__EXERCISE AIM__
Count the lines of the data below that include the string "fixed", and provide nothing but the result.

__SOURCE MATERIAL__
== Segment start ==
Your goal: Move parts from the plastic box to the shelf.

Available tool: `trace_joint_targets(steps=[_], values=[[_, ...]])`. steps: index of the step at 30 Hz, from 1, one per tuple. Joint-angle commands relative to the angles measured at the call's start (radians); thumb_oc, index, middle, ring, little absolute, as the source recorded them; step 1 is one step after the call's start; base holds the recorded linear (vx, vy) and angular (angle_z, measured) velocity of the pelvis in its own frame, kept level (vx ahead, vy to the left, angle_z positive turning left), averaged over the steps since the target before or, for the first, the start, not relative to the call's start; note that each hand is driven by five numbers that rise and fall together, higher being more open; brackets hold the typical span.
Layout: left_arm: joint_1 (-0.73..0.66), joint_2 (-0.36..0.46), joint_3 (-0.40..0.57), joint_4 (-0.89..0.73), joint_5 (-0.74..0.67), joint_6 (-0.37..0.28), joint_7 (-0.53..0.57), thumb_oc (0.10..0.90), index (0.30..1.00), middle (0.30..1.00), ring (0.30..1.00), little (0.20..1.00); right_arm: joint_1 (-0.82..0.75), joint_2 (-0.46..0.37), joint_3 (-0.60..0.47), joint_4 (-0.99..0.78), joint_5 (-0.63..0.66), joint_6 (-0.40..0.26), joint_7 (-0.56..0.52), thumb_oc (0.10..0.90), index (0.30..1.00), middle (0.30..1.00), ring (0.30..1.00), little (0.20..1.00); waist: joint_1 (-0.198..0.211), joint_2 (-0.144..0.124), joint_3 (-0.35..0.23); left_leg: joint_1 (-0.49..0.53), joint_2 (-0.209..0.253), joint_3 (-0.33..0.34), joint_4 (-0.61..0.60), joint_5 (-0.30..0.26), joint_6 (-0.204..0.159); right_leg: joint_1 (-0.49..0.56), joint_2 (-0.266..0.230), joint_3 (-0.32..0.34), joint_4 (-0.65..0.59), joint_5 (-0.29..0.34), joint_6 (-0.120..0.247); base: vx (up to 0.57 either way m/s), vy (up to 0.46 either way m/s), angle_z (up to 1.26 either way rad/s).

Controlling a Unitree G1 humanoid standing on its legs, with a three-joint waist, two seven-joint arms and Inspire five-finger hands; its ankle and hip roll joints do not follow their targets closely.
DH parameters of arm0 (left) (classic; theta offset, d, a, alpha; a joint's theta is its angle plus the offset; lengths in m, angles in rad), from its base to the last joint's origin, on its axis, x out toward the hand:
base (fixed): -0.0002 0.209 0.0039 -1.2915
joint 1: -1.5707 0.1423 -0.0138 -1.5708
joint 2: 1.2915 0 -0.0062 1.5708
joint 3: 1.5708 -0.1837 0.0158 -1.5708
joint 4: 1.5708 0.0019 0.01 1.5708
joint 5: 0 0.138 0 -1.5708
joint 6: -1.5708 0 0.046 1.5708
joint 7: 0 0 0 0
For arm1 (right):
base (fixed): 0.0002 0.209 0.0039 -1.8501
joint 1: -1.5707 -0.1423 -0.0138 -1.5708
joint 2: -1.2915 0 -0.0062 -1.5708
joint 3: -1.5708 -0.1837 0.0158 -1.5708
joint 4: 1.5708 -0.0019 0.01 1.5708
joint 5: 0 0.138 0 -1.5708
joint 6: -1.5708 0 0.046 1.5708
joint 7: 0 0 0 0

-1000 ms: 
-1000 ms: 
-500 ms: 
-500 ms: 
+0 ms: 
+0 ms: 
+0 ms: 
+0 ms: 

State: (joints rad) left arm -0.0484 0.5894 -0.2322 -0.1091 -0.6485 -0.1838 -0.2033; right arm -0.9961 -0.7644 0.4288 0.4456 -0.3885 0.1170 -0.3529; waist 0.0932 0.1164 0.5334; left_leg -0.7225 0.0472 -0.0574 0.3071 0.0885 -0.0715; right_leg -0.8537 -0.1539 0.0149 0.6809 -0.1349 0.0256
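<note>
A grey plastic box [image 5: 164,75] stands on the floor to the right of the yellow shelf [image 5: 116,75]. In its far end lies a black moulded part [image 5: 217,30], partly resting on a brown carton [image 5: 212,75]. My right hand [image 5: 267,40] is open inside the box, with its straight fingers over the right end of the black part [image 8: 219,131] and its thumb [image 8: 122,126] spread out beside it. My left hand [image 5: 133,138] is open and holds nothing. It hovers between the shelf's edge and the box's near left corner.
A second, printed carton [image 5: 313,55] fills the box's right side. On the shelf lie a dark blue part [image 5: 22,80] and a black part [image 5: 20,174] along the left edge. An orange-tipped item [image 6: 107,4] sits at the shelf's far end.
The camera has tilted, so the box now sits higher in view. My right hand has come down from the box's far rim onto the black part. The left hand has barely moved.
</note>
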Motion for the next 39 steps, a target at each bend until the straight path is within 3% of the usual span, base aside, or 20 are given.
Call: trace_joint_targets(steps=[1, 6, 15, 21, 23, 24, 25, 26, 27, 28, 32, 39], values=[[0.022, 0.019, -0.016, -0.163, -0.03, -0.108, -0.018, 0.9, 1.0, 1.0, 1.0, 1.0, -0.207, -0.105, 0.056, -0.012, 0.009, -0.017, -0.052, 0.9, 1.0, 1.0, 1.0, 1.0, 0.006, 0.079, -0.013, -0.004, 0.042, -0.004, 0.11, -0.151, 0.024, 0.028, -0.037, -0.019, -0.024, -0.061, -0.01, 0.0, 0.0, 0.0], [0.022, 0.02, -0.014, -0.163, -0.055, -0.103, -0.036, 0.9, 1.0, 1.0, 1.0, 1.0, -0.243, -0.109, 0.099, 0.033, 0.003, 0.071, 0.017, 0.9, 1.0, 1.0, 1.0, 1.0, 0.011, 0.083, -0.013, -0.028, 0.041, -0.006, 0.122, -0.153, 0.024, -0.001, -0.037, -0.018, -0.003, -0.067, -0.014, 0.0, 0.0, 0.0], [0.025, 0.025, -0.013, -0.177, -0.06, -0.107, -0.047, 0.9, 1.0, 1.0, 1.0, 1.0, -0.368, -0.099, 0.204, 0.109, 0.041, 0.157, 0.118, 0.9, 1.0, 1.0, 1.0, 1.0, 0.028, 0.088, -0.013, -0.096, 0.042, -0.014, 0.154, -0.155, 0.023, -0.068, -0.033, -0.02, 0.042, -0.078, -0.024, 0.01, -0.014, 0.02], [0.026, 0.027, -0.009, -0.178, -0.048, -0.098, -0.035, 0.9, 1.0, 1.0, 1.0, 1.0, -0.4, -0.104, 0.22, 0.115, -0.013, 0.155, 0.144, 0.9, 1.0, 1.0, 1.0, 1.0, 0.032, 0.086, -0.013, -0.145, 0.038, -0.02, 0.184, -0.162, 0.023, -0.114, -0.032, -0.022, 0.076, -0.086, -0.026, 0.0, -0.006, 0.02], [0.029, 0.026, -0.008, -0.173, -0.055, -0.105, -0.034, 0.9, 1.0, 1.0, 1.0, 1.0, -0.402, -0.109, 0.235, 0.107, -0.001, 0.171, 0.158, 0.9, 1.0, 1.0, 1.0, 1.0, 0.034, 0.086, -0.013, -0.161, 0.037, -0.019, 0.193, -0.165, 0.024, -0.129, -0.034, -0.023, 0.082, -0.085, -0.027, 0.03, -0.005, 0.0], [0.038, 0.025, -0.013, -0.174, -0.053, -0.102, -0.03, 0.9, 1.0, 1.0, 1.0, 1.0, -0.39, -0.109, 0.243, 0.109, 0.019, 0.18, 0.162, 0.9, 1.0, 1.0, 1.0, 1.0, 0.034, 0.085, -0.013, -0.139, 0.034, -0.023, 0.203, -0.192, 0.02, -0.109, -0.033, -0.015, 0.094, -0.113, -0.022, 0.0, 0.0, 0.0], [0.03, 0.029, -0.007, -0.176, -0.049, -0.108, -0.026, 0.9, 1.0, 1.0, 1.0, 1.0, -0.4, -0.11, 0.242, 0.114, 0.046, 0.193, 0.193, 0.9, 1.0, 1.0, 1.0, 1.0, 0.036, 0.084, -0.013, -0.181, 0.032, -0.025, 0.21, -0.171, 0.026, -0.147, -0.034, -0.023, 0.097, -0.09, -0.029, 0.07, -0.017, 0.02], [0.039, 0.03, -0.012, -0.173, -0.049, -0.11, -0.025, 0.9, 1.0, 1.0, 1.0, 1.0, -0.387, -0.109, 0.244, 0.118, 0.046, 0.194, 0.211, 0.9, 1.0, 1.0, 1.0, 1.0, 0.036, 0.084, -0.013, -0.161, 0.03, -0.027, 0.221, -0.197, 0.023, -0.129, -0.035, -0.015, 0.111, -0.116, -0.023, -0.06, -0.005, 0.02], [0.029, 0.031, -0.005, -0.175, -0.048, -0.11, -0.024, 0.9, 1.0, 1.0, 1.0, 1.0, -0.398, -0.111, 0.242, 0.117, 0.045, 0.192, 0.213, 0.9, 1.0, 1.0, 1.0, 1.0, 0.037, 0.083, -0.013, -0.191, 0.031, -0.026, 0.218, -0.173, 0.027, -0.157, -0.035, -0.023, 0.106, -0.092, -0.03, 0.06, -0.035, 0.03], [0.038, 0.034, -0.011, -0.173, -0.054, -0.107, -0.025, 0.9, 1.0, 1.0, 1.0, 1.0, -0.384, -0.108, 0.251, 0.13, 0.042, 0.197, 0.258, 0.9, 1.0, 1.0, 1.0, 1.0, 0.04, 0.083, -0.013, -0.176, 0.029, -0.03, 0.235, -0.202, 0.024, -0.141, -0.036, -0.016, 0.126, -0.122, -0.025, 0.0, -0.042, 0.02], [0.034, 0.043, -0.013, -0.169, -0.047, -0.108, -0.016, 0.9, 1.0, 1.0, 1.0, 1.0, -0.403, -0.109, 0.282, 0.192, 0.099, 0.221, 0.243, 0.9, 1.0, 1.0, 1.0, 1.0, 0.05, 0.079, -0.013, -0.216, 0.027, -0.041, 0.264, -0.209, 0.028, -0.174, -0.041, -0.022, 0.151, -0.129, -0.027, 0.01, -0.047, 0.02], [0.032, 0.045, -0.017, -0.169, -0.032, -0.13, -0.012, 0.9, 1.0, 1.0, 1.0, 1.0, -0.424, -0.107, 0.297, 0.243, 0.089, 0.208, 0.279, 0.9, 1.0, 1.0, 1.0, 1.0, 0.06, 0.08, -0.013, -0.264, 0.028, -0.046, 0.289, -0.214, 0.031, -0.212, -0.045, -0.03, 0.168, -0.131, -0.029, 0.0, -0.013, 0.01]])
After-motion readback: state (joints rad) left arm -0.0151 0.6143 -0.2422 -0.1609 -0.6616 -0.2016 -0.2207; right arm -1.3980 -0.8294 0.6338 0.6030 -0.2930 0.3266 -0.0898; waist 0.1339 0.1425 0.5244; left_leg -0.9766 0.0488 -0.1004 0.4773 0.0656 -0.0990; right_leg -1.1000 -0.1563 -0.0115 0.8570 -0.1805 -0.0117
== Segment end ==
__TASK SOLUTION__
2